> WHAT THE TASK ASKS: What is needed is an exact copy of the lines from the one containing "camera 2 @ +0" through the final line of the material below.

> DATA SEGMENT:
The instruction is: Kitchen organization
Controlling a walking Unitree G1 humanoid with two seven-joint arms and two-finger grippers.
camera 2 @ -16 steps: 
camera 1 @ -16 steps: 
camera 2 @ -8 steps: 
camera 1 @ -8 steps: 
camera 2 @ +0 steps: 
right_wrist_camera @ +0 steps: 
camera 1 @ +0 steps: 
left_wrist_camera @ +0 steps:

> RESULT FOR THIS TASK:
camera 2 @ +0 steps: 
right_wrist_camera @ +0 steps: 
camera 1 @ +0 steps: 
left_wrist_camera @ +0 steps:

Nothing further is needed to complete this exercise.